What to produce: Type out each entry exactly.

(Dataset items)
=-=-=-=-=

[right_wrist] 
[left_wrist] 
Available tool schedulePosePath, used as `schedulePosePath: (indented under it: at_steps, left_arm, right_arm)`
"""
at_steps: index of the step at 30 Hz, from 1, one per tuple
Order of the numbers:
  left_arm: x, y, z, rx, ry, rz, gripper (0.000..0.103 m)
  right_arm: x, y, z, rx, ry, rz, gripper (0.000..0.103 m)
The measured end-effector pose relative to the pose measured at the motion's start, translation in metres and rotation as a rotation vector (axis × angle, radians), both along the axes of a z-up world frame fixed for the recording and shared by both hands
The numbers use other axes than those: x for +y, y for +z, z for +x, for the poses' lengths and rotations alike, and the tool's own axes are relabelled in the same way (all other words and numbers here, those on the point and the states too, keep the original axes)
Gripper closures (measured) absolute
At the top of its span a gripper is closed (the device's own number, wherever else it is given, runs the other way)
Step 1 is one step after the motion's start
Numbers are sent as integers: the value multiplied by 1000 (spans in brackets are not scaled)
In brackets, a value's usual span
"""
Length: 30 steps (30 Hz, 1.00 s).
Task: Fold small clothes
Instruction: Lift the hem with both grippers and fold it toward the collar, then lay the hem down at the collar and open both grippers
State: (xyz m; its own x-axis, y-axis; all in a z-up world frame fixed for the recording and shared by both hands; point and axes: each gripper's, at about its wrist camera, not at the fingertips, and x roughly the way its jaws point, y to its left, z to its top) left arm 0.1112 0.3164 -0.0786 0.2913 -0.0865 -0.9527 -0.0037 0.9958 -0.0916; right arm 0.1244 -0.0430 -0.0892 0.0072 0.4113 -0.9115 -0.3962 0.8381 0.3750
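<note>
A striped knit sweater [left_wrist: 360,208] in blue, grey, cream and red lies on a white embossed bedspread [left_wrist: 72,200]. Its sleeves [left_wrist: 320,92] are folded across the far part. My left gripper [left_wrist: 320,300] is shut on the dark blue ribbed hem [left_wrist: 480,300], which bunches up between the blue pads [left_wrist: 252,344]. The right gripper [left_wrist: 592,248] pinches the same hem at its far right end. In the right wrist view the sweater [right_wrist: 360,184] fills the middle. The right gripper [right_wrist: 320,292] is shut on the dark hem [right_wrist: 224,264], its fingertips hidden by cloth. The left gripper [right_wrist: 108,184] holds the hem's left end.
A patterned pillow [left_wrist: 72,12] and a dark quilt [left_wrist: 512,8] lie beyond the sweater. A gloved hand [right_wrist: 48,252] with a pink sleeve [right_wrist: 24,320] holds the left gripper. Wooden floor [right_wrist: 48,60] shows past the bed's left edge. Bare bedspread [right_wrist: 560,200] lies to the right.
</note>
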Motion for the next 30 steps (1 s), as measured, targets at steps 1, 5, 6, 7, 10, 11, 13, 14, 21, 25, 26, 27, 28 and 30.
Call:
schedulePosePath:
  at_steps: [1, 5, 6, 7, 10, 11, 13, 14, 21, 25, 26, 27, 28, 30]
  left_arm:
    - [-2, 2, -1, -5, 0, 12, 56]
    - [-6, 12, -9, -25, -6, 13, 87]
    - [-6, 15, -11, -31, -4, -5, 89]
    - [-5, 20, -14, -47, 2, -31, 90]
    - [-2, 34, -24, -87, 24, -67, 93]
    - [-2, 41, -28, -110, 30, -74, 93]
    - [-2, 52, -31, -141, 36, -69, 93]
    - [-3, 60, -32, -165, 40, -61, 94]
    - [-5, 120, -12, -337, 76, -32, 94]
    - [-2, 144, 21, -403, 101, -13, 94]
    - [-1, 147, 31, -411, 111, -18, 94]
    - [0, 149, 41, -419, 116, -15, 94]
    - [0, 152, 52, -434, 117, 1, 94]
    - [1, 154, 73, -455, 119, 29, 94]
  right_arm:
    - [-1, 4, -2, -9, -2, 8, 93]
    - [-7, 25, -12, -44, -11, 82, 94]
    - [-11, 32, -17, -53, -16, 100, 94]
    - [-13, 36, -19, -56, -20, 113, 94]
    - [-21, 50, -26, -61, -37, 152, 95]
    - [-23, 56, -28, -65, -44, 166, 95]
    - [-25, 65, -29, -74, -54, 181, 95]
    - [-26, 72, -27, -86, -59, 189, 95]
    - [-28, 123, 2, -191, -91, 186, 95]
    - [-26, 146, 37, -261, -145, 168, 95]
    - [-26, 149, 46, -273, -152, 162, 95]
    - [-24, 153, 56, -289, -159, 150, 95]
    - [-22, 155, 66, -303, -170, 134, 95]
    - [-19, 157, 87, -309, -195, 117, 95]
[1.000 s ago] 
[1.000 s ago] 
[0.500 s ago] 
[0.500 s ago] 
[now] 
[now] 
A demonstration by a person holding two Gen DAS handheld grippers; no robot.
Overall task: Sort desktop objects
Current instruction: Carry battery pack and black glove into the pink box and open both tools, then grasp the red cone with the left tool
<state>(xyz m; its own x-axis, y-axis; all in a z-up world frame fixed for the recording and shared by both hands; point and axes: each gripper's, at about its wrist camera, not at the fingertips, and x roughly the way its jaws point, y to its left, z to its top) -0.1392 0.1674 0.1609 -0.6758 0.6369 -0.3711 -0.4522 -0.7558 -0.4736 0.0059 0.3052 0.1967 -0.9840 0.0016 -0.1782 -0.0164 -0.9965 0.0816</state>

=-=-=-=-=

Exercise result:
[right_wrist] 
[left_wrist] 
Available tool schedulePosePath, used as `schedulePosePath: (indented under it: at_steps, left_arm, right_arm)`
"""
at_steps: index of the step at 30 Hz, from 1, one per tuple
Order of the numbers:
  left_arm: x, y, z, rx, ry, rz, gripper (0.000..0.103 m)
  right_arm: x, y, z, rx, ry, rz, gripper (0.000..0.103 m)
The measured end-effector pose relative to the pose measured at the motion's start, translation in metres and rotation as a rotation vector (axis × angle, radians), both along the axes of a z-up world frame fixed for the recording and shared by both hands
The numbers use other axes than those: x for +y, y for +z, z for +x, for the poses' lengths and rotations alike, and the tool's own axes are relabelled in the same way (all other words and numbers here, those on the point and the states too, keep the original axes)
Gripper closures (measured) absolute
At the top of its span a gripper is closed (the device's own number, wherever else it is given, runs the other way)
Step 1 is one step after the motion's start
Numbers are sent as integers: the value multiplied by 1000 (spans in brackets are not scaled)
In brackets, a value's usual span
"""
Length: 30 steps (30 Hz, 1.00 s).
Task: Fold small clothes
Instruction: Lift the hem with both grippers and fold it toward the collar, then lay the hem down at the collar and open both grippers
State: (xyz m; its own x-axis, y-axis; all in a z-up world frame fixed for the recording and shared by both hands; point and axes: each gripper's, at about its wrist camera, not at the fingertips, and x roughly the way its jaws point, y to its left, z to its top) left arm 0.1112 0.3164 -0.0786 0.2913 -0.0865 -0.9527 -0.0037 0.9958 -0.0916; right arm 0.1244 -0.0430 -0.0892 0.0072 0.4113 -0.9115 -0.3962 0.8381 0.3750
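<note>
A striped knit sweater [left_wrist: 360,208] in blue, grey, cream and red lies on a white embossed bedspread [left_wrist: 72,200]. Its sleeves [left_wrist: 320,92] are folded across the far part. My left gripper [left_wrist: 320,300] is shut on the dark blue ribbed hem [left_wrist: 480,300], which bunches up between the blue pads [left_wrist: 252,344]. The right gripper [left_wrist: 592,248] pinches the same hem at its far right end. In the right wrist view the sweater [right_wrist: 360,184] fills the middle. The right gripper [right_wrist: 320,292] is shut on the dark hem [right_wrist: 224,264], its fingertips hidden by cloth. The left gripper [right_wrist: 108,184] holds the hem's left end.
A patterned pillow [left_wrist: 72,12] and a dark quilt [left_wrist: 512,8] lie beyond the sweater. A gloved hand [right_wrist: 48,252] with a pink sleeve [right_wrist: 24,320] holds the left gripper. Wooden floor [right_wrist: 48,60] shows past the bed's left edge. Bare bedspread [right_wrist: 560,200] lies to the right.
</note>
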Motion for the next 30 steps (1 s), as measured, targets at steps 1, 5, 6, 7, 10, 11, 13, 14, 21, 25, 26, 27, 28 and 30.
Call:
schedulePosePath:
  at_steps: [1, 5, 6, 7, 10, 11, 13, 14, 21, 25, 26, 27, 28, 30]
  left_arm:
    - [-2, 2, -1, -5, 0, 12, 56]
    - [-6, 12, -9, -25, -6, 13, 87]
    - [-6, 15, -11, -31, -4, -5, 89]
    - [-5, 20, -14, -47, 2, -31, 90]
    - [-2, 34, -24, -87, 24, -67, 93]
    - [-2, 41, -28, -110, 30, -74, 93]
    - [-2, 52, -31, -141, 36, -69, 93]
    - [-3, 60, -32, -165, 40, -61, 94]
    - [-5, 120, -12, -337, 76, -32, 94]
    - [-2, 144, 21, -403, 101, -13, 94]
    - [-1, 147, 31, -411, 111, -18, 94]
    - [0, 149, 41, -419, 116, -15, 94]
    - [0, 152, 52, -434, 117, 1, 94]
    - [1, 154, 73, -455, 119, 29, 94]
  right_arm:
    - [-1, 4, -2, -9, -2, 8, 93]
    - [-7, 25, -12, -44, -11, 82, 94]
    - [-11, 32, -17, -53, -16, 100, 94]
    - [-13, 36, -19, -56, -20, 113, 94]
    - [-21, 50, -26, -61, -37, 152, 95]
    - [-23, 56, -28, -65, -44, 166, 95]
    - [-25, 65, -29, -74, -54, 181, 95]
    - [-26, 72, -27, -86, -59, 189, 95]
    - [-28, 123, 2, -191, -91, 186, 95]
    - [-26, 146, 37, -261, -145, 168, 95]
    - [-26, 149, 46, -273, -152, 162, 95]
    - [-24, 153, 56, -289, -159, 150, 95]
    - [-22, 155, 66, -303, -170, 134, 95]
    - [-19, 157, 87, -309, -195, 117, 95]
[1.000 s ago] 
[1.000 s ago] 
[0.500 s ago] 
[0.500 s ago] 
[now] 
[now] 
A demonstration by a person holding two Gen DAS handheld grippers; no robot.
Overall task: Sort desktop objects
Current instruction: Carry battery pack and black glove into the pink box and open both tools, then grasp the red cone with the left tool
<state>(xyz m; its own x-axis, y-axis; all in a z-up world frame fixed for the recording and shared by both hands; point and axes: each gripper's, at about its wrist camera, not at the fingertips, and x roughly the way its jaws point, y to its left, z to its top) -0.1392 0.1674 0.1609 -0.6758 0.6369 -0.3711 -0.4522 -0.7558 -0.4736 0.0059 0.3052 0.1967 -0.9840 0.0016 -0.1782 -0.0164 -0.9965 0.0816</state>

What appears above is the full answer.